L’un de ces chercheurs, Esra Neufeld, nous a répondu : « certains nieront catégoriquement qu’il existe autre chose que des effets thermiques. D’autres disent que les autres conséquences sont très sous-estimées. Les études sont toujours contradictoires. La mauvaise nouvelle, concernant la 5G, c’est qu’il n’y a quasiment aucune expérience biologique prouvant que comment ces rayonnements affectent l’épiderme. »

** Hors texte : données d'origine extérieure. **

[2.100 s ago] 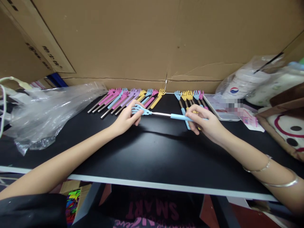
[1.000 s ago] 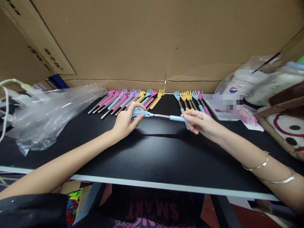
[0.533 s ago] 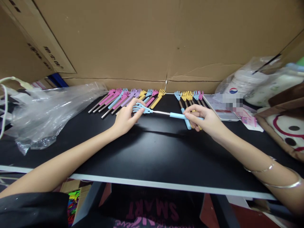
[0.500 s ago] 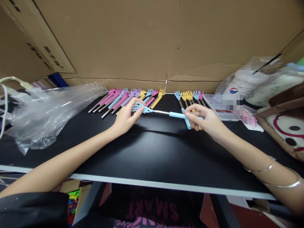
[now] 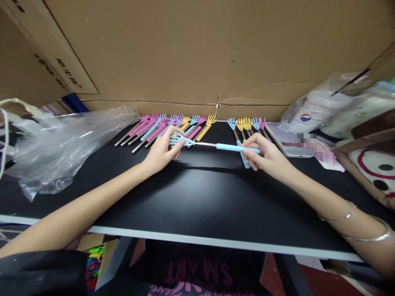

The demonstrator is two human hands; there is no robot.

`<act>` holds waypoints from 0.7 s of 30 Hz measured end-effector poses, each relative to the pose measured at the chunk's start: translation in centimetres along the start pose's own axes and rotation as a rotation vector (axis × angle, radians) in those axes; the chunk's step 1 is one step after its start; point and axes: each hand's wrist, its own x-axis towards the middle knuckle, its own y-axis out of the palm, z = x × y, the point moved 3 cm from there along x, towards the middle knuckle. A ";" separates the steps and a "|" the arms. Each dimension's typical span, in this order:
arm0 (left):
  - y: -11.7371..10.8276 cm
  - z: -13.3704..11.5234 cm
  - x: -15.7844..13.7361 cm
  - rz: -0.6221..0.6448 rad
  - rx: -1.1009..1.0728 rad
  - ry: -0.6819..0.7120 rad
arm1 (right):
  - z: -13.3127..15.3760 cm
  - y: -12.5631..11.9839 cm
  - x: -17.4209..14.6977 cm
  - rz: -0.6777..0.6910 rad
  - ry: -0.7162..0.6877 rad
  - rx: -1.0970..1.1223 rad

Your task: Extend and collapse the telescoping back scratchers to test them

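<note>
A light blue back scratcher (image 5: pixel 230 147) is held level above the black table, its metal rod showing between the claw and the handle. The claw end is pinched in my left hand (image 5: pixel 162 151), closed on it. Around the blue handle close the fingers of my right hand (image 5: pixel 262 153). Behind my left hand lies a row of back scratchers (image 5: pixel 156 128) in pink, blue, purple and yellow. Beyond my right hand is a smaller group of back scratchers (image 5: pixel 245 125) in blue, yellow and pink, their handles partly hidden by that hand.
Clear plastic bags (image 5: pixel 61 144) lie crumpled at the left. A phone (image 5: pixel 288 142), a bagged cup (image 5: pixel 314 111) and a brown-and-white bag with a cartoon face (image 5: pixel 370 164) sit at the right. Cardboard (image 5: pixel 185 53) walls the back. The table's pale front edge (image 5: pixel 197 237) runs across below.
The held back scratcher has shifted slightly left along with my left hand. My right fingers have changed position on the handle, near its end. Both hands keep their hold.
</note>
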 end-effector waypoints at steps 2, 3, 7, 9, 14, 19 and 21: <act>-0.1 0.0 0.1 0.019 0.015 0.013 | 0.1 0.1 -0.1 0.027 0.009 0.022; -0.1 0.1 0.1 0.028 0.022 0.018 | 0.2 0.1 -0.1 0.029 0.017 0.037; 0.0 0.4 -0.2 0.058 0.052 0.024 | 0.3 0.0 -0.1 0.011 0.058 0.096; 0.1 0.3 -0.4 0.051 0.073 0.055 | 0.2 -0.1 -0.1 0.021 0.087 0.131; -0.1 -0.5 -0.9 -0.084 0.131 0.210 | 0.3 -0.2 -0.1 0.093 0.159 0.202; -0.3 -1.1 -1.0 -0.125 0.201 0.259 | 0.3 -0.2 -0.1 0.130 0.185 0.249; -0.3 -1.2 -1.0 -0.123 0.194 0.238 | 0.3 -0.2 -0.1 0.120 0.188 0.245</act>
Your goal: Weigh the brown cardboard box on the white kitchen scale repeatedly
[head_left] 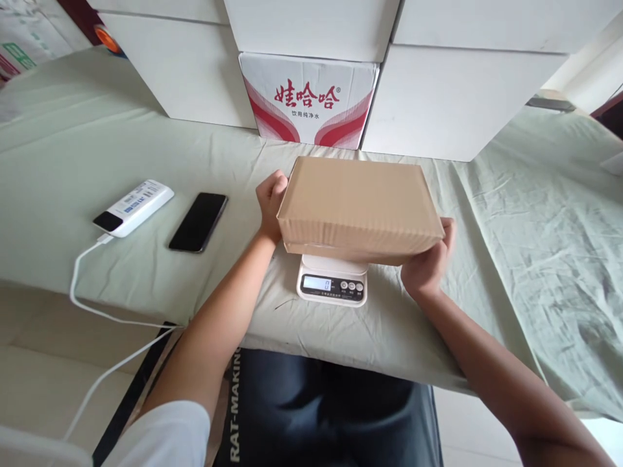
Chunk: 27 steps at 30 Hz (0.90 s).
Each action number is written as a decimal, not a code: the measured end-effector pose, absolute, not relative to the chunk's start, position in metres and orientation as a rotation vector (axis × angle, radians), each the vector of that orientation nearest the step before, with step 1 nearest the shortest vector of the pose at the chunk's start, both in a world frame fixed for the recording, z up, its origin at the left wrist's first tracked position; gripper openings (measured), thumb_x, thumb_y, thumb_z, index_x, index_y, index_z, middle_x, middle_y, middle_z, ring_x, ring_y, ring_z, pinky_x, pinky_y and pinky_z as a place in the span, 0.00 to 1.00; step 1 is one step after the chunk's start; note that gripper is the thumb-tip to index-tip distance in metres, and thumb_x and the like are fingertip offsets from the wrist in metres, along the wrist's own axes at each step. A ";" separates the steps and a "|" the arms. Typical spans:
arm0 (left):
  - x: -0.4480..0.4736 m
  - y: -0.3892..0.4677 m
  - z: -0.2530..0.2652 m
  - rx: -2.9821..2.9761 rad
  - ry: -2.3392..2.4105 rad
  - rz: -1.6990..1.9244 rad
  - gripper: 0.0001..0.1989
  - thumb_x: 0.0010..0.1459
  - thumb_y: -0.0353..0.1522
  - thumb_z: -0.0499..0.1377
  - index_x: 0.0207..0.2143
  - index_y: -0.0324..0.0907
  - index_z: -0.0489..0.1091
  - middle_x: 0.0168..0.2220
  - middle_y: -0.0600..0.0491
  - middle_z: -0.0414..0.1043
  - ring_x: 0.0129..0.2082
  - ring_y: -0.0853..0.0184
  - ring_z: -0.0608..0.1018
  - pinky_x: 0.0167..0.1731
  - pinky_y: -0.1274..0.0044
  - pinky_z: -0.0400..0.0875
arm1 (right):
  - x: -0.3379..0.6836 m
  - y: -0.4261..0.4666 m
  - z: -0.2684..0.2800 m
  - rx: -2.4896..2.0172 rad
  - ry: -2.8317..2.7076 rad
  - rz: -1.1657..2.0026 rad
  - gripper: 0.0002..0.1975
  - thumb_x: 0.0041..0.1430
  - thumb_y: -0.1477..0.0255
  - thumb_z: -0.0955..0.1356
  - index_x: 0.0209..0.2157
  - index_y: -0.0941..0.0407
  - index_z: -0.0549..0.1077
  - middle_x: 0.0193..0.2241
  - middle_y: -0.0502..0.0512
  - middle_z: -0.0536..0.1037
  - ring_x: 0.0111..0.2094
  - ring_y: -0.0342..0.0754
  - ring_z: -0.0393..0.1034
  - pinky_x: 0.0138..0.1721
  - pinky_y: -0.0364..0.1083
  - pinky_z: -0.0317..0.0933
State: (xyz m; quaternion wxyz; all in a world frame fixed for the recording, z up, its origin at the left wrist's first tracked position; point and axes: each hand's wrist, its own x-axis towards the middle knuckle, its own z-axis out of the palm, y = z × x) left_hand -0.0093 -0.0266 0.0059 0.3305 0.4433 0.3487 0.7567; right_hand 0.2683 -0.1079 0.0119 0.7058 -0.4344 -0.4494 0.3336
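Observation:
A closed brown cardboard box (357, 194) is held between my two hands, over a white digital kitchen scale (331, 297). My left hand (270, 204) grips the box's left side, its fingers curled. At the lower right corner, my right hand (431, 263) is closed on the box, partly beneath it. The box looks slightly tilted and hides most of the scale's platform. The lit display (318, 283) reads 0. Whether the box's underside touches the platform, I cannot tell.
A black smartphone (198, 222) and a white power bank (134, 209) with a white cable (75, 275) lie to the left on the green cloth (233, 285). Large white boxes (438, 104) and a red-and-white carton (311, 104) stand behind, forming a wall.

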 end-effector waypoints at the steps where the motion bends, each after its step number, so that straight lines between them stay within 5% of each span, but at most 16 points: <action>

« L’utilisation d’ondes millimétriques – des fréquences au dessus de 10GHz – est pour l’instant interdite en Suisse », selon Ivo Minger, porte-parole du BAFU. Il répondait à nos questions, en février 2020, sur l’étude IT’IS. Pourtant, la découverte de cette étude n’a eu aucun impact sur la décision du gouvernement suisse de déployer la 5G, a-t-il ajouté.

Mais comme cette technologie dépend de ces fréquences spécifiques, son déploiement est mis en attente. En février 2020, 3 cantons et municipalités sur 26 ont imposé un moratoire sur la 5G. « Dans les villes et les agglomérations, seulement 2% des installations ont les capacités suffisantes pour supporter la 5G », estime Ivo Minger.

En avril, le gouvernement suisse a déclaré que les standards de sécurité actuels seraient conservés pour la 5G « pour protéger la population des rayonnements non-ionisants », a rapporté l’agence Reuters.